His luck changed when he entered the Total Startupper competition and was chosen in the top 10 entrepreneurs of 3000 applicants. He also obtained free premises from a Catholic Father for a year – he pays his rent in liquid soap, as glycerin is one of the byproducts of the recycling process with which he adds value to his hotel clients. He also won a contract to service all 47 restaurants of the Java House chain and transform their waste cooking oil into fuel. So now he drives to work!
Bryan’s energy was like a whirlwind. His hilarious and heartwarming tales were topped by the revelation his mother was a tyrannical chemistry and maths teacher, who used to set her 4 kids exam papers in the school holidays! He knew his periodic table before he went to high school. No wonder he was so hardworking and committed to success! See him being interviewed on KTN News.
On Tuesday 5th June, the day Sampson set off to London for his return flight, I got up at 5am in his place to support Bryan at a Total Startupper breakfast meeting with fellow entrepreneurs and business mentors at the Nairobi Intercontinental Hotel. Getting up and out at that time on a chilly morning nearly killed me, let alone stringing sentences together as part of his presentation, but he fully deserved our vote of confidence.
I returned in the late morning thoroughly depleted and took a sudden dive just before eating the lunch I’d prepared yesterday. Zola asked me something about the foodbox and I realised I couldn’t recall what that word meant. I suspect what happens to the brains of people with ME when they run way too low on energy is akin to Alzheimer’s.
Sampson brought vile British weather back with him: it was raining and cold for his show at KALRO on Wed 6th June. In a violently stripey shirt and flash red and white trainers purloined from his best mate, Sampson delivered the Africa Clockwise multi-media show to a mixed crowd of staff and students. With top academics as Mr Dominic in the audience, he got great questions about everything from plastics to worm farms.
In addition, Deputy Director Willis shared some shocking info about the urgent need to recycle used cooking oil and take it out of the food chain in Kenya, because second hand use of WVO by street vendors was causing a huge increase in stomach cancer. Apparently this was about to go into law because smuggling WVO had become rife; a massive load from Ethiopia had recently been stopped at the border.
Back at the truck, we spent a couple of fun hours unpacking goodies from Sampson’s extra suitcase: 5 bottles of conditioner for me, 20 bars of chocolate for himself, loads of books and 3 pairs of shoes for Zola (not a moment too soon if you check the state of his current footwear).
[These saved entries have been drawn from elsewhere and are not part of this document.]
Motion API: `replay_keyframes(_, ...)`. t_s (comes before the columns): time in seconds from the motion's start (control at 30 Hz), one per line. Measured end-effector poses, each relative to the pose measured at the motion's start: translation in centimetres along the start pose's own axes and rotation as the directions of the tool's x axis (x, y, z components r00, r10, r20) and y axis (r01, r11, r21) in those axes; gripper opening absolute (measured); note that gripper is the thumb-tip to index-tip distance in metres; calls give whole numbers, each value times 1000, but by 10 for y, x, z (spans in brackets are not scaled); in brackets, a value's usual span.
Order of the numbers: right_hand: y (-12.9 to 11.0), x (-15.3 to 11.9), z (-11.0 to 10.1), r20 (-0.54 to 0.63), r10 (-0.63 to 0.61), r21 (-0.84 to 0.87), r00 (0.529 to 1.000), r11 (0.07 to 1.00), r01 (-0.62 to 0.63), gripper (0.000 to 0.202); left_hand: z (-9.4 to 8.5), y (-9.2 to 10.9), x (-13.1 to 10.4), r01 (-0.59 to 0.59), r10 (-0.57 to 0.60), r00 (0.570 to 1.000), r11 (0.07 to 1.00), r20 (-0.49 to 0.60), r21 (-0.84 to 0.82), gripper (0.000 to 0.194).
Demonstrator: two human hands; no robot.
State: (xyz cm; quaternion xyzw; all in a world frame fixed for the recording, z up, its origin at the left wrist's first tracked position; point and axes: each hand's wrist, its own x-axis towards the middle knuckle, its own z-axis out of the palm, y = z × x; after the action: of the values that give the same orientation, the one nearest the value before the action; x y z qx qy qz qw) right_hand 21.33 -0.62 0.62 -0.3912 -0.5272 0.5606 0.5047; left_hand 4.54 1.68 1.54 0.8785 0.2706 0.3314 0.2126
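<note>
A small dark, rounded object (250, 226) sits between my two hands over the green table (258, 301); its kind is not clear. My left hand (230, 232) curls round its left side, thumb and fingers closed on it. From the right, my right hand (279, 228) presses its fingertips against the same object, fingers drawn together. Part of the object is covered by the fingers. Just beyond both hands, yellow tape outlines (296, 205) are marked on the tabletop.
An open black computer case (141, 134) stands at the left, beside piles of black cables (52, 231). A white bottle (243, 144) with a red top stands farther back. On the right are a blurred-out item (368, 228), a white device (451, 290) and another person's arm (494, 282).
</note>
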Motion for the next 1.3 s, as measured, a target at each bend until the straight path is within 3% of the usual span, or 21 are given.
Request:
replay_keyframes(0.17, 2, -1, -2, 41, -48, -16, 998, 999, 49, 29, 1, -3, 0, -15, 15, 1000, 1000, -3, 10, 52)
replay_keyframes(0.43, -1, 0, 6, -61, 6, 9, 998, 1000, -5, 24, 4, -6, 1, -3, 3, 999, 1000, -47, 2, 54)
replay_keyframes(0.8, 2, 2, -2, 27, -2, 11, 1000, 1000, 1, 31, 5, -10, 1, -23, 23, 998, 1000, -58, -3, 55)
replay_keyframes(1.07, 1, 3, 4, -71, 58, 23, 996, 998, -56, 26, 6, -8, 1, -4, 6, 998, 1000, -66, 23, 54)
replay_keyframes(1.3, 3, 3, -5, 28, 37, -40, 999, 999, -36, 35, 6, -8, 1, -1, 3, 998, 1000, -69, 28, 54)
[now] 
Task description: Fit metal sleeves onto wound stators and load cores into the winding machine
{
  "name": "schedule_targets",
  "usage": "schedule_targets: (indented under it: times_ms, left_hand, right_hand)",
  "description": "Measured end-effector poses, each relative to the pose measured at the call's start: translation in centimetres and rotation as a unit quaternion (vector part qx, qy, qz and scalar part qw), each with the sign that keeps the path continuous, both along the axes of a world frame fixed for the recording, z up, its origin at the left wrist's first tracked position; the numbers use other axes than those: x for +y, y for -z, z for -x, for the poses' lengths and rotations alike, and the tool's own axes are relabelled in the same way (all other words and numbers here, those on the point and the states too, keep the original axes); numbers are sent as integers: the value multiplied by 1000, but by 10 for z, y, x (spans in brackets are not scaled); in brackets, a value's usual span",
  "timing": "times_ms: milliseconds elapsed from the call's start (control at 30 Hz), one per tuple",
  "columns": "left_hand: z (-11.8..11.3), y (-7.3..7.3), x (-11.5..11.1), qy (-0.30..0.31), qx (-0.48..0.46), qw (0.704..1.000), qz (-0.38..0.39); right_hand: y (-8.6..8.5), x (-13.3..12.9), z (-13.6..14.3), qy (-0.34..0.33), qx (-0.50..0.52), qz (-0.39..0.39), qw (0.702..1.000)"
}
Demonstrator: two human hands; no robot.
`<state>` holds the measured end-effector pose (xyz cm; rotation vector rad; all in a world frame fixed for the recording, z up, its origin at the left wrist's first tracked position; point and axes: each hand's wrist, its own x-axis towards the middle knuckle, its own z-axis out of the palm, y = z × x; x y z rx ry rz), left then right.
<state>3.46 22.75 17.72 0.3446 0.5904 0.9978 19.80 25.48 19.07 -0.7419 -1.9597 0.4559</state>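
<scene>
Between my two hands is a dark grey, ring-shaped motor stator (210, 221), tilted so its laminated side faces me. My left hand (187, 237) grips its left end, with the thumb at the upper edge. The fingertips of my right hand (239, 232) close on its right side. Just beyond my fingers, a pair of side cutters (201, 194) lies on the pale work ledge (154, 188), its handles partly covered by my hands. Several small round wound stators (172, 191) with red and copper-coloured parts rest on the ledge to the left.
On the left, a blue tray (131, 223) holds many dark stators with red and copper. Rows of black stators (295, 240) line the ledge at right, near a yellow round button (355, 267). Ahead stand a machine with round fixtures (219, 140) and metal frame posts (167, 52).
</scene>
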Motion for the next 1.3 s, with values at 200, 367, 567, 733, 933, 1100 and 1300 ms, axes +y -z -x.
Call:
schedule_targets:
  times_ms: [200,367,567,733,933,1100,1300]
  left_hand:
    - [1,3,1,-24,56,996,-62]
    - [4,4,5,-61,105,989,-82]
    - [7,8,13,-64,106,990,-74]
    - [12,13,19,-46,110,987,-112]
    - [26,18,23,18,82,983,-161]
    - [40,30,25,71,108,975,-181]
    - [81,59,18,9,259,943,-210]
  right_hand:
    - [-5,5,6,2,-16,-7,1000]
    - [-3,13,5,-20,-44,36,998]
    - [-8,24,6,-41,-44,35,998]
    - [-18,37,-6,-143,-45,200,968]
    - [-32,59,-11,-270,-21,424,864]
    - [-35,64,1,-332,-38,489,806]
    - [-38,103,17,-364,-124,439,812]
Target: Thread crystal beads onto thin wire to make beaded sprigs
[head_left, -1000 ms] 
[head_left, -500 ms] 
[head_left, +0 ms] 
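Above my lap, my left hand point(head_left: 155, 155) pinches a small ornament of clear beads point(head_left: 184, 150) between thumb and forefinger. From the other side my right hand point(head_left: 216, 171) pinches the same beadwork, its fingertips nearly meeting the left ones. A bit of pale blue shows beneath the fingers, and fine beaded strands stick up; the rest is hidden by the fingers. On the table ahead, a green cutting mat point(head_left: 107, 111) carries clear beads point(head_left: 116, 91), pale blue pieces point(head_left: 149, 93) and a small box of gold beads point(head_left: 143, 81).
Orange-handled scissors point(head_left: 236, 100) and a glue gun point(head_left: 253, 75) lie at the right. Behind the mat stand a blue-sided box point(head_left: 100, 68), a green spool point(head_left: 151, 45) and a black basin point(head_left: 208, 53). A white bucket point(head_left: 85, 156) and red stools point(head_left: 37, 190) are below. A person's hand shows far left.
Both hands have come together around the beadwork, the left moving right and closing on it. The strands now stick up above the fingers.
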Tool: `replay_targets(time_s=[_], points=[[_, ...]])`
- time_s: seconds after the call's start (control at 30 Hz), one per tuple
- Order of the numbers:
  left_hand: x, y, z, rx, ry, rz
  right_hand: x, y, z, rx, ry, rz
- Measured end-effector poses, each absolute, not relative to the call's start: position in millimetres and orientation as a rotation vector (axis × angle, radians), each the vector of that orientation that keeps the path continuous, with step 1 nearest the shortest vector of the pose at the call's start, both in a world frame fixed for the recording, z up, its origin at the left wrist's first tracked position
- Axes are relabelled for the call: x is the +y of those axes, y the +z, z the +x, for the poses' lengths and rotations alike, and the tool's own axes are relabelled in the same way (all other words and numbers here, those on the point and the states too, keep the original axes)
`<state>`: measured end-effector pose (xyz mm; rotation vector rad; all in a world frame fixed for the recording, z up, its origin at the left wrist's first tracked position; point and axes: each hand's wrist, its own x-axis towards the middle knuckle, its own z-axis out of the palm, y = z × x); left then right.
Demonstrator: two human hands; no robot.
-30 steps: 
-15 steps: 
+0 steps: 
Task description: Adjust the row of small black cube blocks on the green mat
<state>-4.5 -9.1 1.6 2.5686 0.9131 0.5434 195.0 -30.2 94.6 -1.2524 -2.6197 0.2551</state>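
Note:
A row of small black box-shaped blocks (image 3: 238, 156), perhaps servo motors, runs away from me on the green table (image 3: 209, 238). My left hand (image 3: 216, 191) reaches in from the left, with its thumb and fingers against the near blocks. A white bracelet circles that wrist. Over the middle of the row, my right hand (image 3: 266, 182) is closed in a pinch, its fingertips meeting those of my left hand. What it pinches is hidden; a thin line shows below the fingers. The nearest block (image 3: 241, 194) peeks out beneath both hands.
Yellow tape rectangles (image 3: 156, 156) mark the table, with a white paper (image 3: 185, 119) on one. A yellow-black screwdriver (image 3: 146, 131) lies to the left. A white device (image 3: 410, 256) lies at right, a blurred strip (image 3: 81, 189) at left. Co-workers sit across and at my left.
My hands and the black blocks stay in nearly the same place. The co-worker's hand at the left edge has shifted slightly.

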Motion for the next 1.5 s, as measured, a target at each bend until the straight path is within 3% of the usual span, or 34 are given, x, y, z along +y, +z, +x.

Zola was thrilled by sneaker donations from Joss and Paul; smart second hand were like new for him at this point.
To top off the treats, Sophia from reception delivered a parcel of fresh chapattis and a maize/beans/mash mix which was a perfect addition to our veg. They were all so kind at KALRO. Sampson would love to come back to Kenya post-pandemic and do the schools tour with Ken and his team that we didn’t succeed in getting sponsorship for in 2018.
I won’t dwell here on how sad I was not to be able to attend such a joyful family occasion as Paul and Fran’s wedding; it’s part of a grief about missing out on closeness with brothers, soul sisters, cousins, uncles and aunts that I long ago bound up tight in my heart. But I hope the happy couple won’t mind me sharing some glorious pics of their special day in May and understand that if I was struggling to travel to the next suburb in a matatu, that attempting a longhaul journey was way beyond me at that point. May they continue to be blessed with such sunshine and laughter!